Anthony McIntyre • 30.09.02

David Trimble is like the persona we sometimes assume in bad dreams - running through quagmire to escape something malign. While our legs might just manage to shake off the torpor sufficiently to keep a pace ahead of whatever is snapping and snarling at our heels, it never provides enough respite in which to sit down unafraid of being devoured.

This month's UUC gathering flagged up the existence of more storm clouds than Trimble has faced since the leadership challenge from Martin Smyth just over two years ago. His threat to garrotte the institutions, against his better judgement, has once more enhanced his position within republican demonology. His government colleague, Martin McGuinness, has dismissed him as little other than a front for the ‘rejectionists’ while Mitchel McLaughlin has accused him of political cowardice. Calculatingly more polemical than penetrative on the part of Sinn Fein.

Trimble’s grudging venture into the lair of the unionist anti-agreement camp with a reverse gear at times seemingly beyond his reach is being given forward momentum by some of his key allies in the Assembly - arguably his power base within the UUP - either resigning or being deselected. As an Assembly election looms in the spring of next year, Bertie Kerr's decision, in particular, to jump ship has merely accentuated a belief that the party leader is out of touch with unionist grassroots opinion.

Whether Trimble has sufficiently sold the Agreement up to now is a moot point. But he can hardly sell it in the manner Sinn Fein demand without calling into being a strengthened unionist challenge to it, which in turn limits his ability to sell it at all. Paradoxically, it is by underselling it that he has managed to sell it for as long as he has.

Nevertheless, the nationalist electorate want Sinn Fein in government regardless of unionist concerns. And who are the unionists to tell that electorate otherwise? Do they expect a double veto, firstly over the constitutional question - which they have already - and also over the form in which partition is to manifest itself within the North? There is no just reason for the British Government to collapse the institutions at the behest of unionism.

At the same time the unionists would not be disenfranchising the nationalist electorate by refusing to sit in a functioning government with those whom nationalists elect. The nationalist electorate cannot compel unionist politicians to sit in government with Sinn Fein when the unionist electorate believe - with no small measure of hypocritical cant - a report by the Times that there is now a majority of Army council members who are also Sinn Fein elected representatives.
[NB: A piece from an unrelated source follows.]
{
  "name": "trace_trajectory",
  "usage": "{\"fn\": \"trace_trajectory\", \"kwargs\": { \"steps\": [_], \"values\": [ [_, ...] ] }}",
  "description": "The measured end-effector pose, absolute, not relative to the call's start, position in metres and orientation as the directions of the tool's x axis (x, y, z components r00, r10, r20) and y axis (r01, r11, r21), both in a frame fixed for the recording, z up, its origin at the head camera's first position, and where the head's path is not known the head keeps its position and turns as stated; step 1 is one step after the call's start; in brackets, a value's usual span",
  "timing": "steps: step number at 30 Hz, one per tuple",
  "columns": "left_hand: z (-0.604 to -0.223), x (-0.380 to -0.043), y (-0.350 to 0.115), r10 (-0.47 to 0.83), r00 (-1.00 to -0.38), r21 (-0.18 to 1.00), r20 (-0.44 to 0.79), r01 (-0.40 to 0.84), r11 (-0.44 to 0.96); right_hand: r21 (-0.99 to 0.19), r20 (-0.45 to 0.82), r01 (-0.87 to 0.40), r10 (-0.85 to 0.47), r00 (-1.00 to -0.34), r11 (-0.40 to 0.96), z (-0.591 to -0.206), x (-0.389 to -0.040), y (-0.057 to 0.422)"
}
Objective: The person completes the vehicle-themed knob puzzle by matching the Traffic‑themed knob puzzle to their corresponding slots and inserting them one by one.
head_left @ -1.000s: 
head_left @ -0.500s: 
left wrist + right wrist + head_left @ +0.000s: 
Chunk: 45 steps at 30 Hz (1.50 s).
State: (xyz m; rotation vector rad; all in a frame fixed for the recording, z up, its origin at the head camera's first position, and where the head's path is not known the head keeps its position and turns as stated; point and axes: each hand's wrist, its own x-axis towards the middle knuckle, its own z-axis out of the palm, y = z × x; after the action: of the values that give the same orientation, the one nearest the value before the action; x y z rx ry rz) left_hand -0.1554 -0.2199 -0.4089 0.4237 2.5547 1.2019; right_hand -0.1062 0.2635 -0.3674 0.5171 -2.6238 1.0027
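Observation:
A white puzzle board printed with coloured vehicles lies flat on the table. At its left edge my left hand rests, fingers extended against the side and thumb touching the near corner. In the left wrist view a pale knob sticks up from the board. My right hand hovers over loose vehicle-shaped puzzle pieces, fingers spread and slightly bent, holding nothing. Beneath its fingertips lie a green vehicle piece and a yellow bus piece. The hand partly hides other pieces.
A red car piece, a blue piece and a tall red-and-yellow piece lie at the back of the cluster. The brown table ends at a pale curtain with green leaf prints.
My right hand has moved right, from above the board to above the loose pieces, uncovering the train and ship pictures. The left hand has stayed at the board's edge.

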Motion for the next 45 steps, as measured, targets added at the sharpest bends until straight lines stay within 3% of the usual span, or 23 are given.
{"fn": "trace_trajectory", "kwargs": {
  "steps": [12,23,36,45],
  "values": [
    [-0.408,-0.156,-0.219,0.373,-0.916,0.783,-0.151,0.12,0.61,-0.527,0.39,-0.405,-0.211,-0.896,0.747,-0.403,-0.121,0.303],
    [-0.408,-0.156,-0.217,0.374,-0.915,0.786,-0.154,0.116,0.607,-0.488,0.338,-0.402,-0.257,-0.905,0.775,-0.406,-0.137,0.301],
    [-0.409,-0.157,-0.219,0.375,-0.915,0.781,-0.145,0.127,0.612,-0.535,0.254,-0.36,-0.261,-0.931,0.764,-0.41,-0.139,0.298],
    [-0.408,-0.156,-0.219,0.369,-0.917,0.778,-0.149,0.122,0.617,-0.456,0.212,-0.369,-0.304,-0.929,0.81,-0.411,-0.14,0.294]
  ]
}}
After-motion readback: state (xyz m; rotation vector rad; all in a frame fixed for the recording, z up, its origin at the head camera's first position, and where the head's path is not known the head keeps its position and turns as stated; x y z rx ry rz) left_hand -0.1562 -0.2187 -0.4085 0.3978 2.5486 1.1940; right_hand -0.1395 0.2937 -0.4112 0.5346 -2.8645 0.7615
In a situation where unionism was to withdraw from government and not demand that the British collapse the institutions and the British in turn were to go as far as to allow all the ministerial portfolios to be filled by nationalists, what sort of executive would it be? What possible basis in consent would it have? Furthermore, there must exist in the midst of British strategic thinking a strand pulsating with memories of 1974. And with unionist anger simmering, the British are likely to want to ensure it does not reach the point of a raging boil. If the British waive any claim to a right to move against the institutions, Sinn Fein might face up to the weakness of its own strategy, and along with the SDLP de facto take the onerous decision to suspend them anyway - dressed up as magnanimity and an act of inclusiveness - rather than face the instability that would ensue from them functioning as ‘ourselves alone’ bodies.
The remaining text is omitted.